TASK REQUIREMENTS
Keep every line of the data below that has the string "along" and present those lines.

INPUT DATA
______
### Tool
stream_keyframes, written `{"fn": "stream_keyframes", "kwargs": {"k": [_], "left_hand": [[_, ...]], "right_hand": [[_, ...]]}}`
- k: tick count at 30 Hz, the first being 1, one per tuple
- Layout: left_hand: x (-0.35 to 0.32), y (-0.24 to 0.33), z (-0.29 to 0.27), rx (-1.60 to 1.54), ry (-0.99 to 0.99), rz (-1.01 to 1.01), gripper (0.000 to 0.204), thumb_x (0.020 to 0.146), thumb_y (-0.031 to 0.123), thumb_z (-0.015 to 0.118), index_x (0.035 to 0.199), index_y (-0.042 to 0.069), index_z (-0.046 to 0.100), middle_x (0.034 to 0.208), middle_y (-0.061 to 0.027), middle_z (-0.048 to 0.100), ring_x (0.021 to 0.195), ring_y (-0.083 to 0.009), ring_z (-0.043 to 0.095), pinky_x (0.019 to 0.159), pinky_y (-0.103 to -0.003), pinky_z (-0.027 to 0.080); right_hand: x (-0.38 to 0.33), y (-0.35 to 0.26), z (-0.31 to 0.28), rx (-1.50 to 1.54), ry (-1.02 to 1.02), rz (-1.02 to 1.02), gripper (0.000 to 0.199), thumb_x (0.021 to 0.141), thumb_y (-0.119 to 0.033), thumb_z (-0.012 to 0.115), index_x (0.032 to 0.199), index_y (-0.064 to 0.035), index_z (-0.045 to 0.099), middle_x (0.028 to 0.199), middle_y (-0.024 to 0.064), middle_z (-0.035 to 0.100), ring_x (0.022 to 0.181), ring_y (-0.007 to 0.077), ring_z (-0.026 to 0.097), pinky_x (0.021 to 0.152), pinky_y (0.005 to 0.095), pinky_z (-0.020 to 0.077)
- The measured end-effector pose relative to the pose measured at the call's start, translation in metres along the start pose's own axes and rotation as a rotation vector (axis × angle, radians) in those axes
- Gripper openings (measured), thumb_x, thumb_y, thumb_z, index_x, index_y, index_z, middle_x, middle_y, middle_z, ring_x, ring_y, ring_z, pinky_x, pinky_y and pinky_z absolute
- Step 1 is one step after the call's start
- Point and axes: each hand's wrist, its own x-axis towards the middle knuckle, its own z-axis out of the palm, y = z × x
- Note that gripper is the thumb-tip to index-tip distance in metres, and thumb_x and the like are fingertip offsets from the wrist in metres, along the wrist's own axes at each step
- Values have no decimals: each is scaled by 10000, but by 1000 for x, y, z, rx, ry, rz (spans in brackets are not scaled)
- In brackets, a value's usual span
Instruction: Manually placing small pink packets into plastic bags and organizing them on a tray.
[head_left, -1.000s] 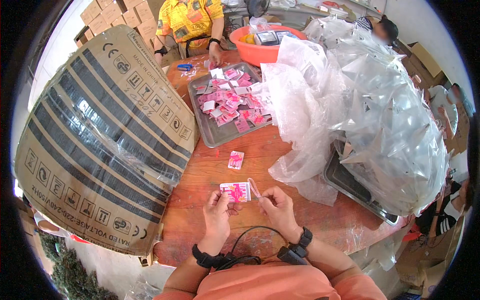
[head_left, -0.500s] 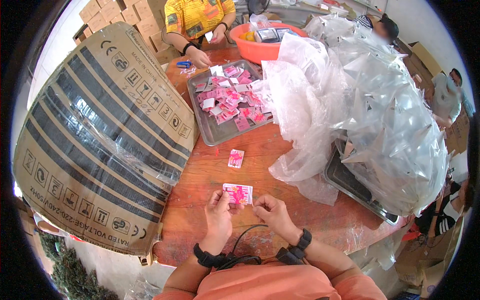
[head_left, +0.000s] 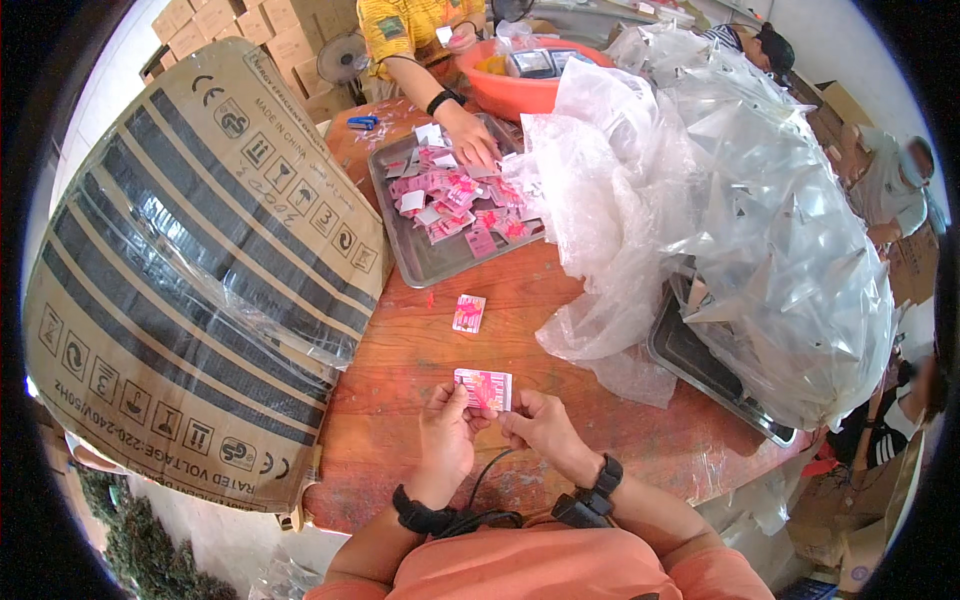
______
EXERCISE ANSWER
- The measured end-effector pose relative to the pose measured at the call's start, translation in metres along the start pose's own axes and rotation as a rotation vector (axis × angle, radians) in those axes
- Note that gripper is the thumb-tip to index-tip distance in metres, and thumb_x and the like are fingertip offsets from the wrist in metres, along the wrist's own axes at each step

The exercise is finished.